A pipe rack, of course:
More tobacco paraphernalia:
And a violin too:

Every man needs a desk like this:

I really liked how understated this letterhead is:
 
And I also quite like this sneaky way of concealing a revolver around the house:
I wasn’t such a big fan of the strange character mannequins, that can be found on the top floor of the museum.
That’s pretty much everything that you can glean from the Sherlock Holmes museum I’m afraid.
The only thing left for me to find out was whether or not the signature deerstalker suited me as well as it had when I was younger…
 
FIVE FACTS
#1. Sherlock seemed to have a fascination with books on bees. I spotted three.

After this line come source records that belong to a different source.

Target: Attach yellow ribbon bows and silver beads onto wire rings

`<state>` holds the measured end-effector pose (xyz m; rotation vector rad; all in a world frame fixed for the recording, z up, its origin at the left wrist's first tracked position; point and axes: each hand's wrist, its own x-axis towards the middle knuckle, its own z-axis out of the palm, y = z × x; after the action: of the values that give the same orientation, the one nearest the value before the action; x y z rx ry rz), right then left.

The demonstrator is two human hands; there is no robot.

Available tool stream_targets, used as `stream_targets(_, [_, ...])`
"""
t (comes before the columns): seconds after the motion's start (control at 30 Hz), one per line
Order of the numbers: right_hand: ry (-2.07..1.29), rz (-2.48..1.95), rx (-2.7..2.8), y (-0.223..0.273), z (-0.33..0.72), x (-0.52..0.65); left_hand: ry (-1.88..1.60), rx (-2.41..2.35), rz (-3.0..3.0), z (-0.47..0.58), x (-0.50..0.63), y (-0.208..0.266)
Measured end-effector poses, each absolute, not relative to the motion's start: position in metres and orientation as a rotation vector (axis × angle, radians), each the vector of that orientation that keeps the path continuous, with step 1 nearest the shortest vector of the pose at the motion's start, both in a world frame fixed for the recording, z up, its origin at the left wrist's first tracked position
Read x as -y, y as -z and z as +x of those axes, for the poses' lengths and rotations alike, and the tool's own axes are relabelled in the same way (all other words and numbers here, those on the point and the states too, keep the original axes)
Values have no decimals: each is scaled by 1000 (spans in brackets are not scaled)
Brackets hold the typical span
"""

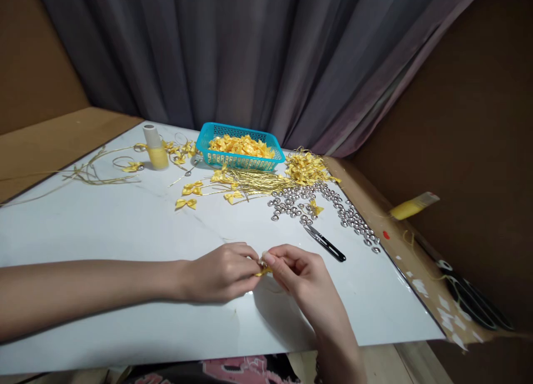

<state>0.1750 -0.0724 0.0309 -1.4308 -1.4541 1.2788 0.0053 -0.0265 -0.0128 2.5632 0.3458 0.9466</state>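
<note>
Close to the front of the white board, my left hand (pixel 227 272) is closed, its fingertips pinching a small yellow ribbon bow (pixel 264 271). From the other side, the thumb and forefinger of my right hand (pixel 303 273) pinch at that same bow. My fingers cover most of it, so whether a cord or metal piece is also between them cannot be made out. Beyond my right hand lie black thread snips (pixel 327 244), blades toward a spread of silver metal pieces (pixel 291 201). Several loose yellow bows (pixel 191 188) are scattered farther back.
A blue basket (pixel 239 162) of yellow bows stands at the back. Beside it are gold cords (pixel 262 181) and a bow pile (pixel 306 167). A yellow-labelled bottle (pixel 157 151) stands at the left. Scissors (pixel 474 298) and another yellow tube (pixel 414 206) are at the right edge.
</note>
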Motion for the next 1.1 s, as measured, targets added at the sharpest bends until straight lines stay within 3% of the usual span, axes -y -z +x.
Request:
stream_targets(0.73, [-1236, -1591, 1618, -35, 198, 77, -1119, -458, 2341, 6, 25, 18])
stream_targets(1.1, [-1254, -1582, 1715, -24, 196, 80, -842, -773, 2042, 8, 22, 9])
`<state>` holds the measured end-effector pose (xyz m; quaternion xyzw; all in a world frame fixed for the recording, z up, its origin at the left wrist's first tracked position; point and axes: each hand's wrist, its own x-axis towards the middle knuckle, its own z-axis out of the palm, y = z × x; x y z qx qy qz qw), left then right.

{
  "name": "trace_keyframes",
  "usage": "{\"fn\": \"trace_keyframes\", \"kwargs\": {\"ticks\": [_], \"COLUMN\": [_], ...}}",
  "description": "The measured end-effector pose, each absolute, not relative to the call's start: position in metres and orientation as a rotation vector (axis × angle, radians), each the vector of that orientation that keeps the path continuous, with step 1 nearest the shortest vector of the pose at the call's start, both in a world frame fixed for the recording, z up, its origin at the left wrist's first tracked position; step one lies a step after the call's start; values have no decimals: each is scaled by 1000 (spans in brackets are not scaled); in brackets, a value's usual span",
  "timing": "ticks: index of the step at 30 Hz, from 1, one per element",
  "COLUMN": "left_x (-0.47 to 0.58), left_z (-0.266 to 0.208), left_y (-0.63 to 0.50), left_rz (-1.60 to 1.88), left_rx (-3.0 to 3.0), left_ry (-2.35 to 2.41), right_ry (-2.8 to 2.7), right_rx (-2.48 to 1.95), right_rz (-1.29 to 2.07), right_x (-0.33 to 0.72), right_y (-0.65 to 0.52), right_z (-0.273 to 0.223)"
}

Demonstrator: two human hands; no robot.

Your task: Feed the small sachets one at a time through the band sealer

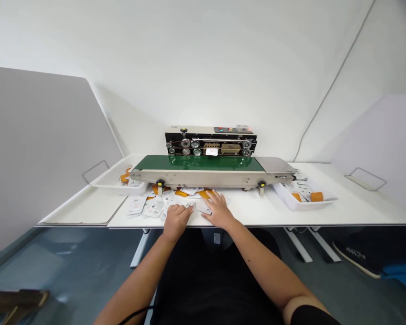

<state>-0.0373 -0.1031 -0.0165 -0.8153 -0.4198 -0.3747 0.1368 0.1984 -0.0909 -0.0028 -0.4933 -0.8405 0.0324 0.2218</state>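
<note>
Near the table's front edge, my left hand (177, 220) is closed, fingers curled and thumb pointing right. What it pinches, if anything, is too small to make out. Just to its right, my right hand (219, 210) lies palm down with its fingers apart, beside and partly over a small white printed packet (203, 207). A loose pile of white packets (154, 207) spreads to the left of my hands. Several orange packets (182, 193) lie behind my hands, partly under the front of the machine.
A band sealing machine (211, 142) with a green conveyor belt (203, 163) stands behind my hands; a white packet (211, 152) sits at its rollers. White trays stand left (113, 185) and right (299, 206), holding white and orange packets. A shoe (355, 259) shows at lower right.
</note>
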Motion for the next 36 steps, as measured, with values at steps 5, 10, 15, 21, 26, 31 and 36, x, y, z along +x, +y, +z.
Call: {"fn": "trace_keyframes", "kwargs": {"ticks": [5, 10, 15, 21, 26, 31, 36], "left_x": [-43, -44, -46, -49, -50, -50, -56], "left_z": [-20, -18, -15, -12, 0, 4, -4], "left_y": [-104, -106, -106, -108, -107, -100, -95], "left_rz": [-1134, -1217, -1357, -1573, -1551, -1677, -2190], "left_rx": [-2363, -2436, -2488, -2521, -2689, -2770, -2711], "left_ry": [-1332, -1387, -1458, -1616, -1685, -1779, -1859], "right_ry": [-2296, -2141, -1976, -1873, -1727, -1572, -1561], "right_rx": [-1002, -889, -766, -889, -985, -988, -935], "right_rz": [35, 180, 405, 497, 558, 707, 913], "right_x": [182, 177, 185, 187, 186, 187, 174], "right_y": [-94, -86, -86, -85, -87, -88, -95], "right_z": [3, 3, 2, -1, -5, -6, -2]}}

#2. The Red Headed club was dissolved on October 9, 1890.
#3. There are some real obsessive fans of Sherlock Holmes, that write to him from all over the world. A personal favourite was the advice one uberfan sent him: “Smoke less and rest well!”.
#4. Moriarty “sits motionless, like a spider in the centre of its web, but that web has a thousand radiations, and he knows well every quiver of each of them.”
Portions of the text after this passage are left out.